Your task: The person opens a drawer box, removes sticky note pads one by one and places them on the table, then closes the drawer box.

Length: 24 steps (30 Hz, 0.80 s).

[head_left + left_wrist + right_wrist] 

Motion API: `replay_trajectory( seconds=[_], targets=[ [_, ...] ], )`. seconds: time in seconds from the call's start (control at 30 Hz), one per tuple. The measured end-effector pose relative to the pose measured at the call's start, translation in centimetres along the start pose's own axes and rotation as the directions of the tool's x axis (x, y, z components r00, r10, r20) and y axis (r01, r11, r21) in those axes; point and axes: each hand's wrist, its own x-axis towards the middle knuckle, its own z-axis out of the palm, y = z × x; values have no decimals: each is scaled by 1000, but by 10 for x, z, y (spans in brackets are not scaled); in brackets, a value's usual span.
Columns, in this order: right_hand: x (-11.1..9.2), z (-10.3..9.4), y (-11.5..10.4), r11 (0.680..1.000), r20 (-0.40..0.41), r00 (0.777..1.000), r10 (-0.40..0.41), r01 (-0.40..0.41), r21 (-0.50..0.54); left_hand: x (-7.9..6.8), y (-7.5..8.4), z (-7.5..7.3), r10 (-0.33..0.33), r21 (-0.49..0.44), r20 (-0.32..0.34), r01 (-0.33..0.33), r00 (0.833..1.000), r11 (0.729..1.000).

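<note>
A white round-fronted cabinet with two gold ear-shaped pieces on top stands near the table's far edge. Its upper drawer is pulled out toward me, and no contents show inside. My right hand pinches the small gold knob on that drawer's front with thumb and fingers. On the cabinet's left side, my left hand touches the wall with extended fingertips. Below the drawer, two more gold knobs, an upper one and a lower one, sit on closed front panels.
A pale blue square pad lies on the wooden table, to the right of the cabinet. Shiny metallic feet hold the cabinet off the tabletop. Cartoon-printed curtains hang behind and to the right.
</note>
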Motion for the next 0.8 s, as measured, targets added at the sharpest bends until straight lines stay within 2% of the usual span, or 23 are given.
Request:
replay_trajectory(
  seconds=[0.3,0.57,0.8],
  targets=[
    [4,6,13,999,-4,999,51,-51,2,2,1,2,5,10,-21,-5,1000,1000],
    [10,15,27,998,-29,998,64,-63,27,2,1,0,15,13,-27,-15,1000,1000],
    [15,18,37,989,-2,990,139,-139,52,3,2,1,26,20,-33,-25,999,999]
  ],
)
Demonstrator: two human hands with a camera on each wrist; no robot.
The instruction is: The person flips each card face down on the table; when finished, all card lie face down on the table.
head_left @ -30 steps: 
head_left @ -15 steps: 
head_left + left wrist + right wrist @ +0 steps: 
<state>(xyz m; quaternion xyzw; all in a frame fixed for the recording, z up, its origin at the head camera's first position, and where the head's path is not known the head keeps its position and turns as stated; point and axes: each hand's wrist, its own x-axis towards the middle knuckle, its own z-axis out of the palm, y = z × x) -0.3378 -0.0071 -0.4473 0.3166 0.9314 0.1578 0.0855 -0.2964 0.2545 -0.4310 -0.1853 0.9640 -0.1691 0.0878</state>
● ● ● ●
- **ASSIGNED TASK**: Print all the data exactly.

- **TASK OUTPUT**:
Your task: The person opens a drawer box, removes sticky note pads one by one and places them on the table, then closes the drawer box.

Length: 24 steps (30 Hz, 0.80 s).

[head_left + left_wrist + right_wrist] 

Motion API: `replay_trajectory( seconds=[_], targets=[ [_, ...] ], )`. seconds: time in seconds from the call's start (control at 30 Hz), one per tuple. The measured end-effector pose relative to the pose measured at the call's start, translation in centimetres along the start pose's own axes and rotation as the directions of the tool's x axis (x, y, z components r00, r10, r20) and y axis (r01, r11, r21) in those axes; point and axes: each hand's wrist, its own x-axis towards the middle knuckle, its own z-axis out of the palm, y = z × x; values have no decimals: each is scaled by 1000, but by 10 for x, z, y (spans in brackets are not scaled); in brackets, a value's usual span.
Columns, in this order: right_hand: x (-11.1..9.2), z (-10.3..9.4), y (-11.5..10.4), r11 (0.680..1.000), r20 (-0.40..0.41), r00 (0.777..1.000), r10 (-0.40..0.41), r01 (-0.40..0.41), r21 (-0.50..0.54); left_hand: x (-7.9..6.8), y (-7.5..8.4), z (-7.5..7.3), r10 (-0.33..0.33), r21 (-0.49..0.44), r20 (-0.32..0.34), r01 (-0.33..0.33), r00 (0.833..1.000), r11 (0.729..1.000).

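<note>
A white round-fronted cabinet with two gold ear-shaped pieces on top stands near the table's far edge. Its upper drawer is pulled out toward me, and no contents show inside. My right hand pinches the small gold knob on that drawer's front with thumb and fingers. On the cabinet's left side, my left hand touches the wall with extended fingertips. Below the drawer, two more gold knobs, an upper one and a lower one, sit on closed front panels.
A pale blue square pad lies on the wooden table, to the right of the cabinet. Shiny metallic feet hold the cabinet off the tabletop. Cartoon-printed curtains hang behind and to the right.
</note>
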Motion for the next 0.8 s, as measured, targets added at the sharpest bends until straight lines stay within 2% of the usual span, or 23 are given.
Request:
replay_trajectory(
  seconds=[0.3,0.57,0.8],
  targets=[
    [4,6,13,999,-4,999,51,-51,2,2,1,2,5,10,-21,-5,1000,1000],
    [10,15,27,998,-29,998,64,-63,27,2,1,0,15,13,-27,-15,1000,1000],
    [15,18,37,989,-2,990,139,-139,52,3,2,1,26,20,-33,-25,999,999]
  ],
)
Demonstrator: two human hands with a camera on each wrist; no robot.
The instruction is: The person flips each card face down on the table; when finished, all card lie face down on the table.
head_left @ -30 steps: 
head_left @ -15 steps: 
head_left + left wrist + right wrist @ +0 steps: 
<state>(xyz m; quaternion xyzw; all in a frame fixed for the recording, z up, its origin at the head camera's first position, and where the head's path is not known the head keeps its position and turns as stated; point and axes: each hand's wrist, its own x-axis towards the middle knuckle, its own z-axis out of the palm, y = z × x) -0.3378 -0.0071 -0.4473 0.3166 0.9314 0.1578 0.0855 -0.2964 0.2545 -0.4310 -0.1853 0.9640 -0.1691 0.0878</state>

No additional work is needed on this exercise.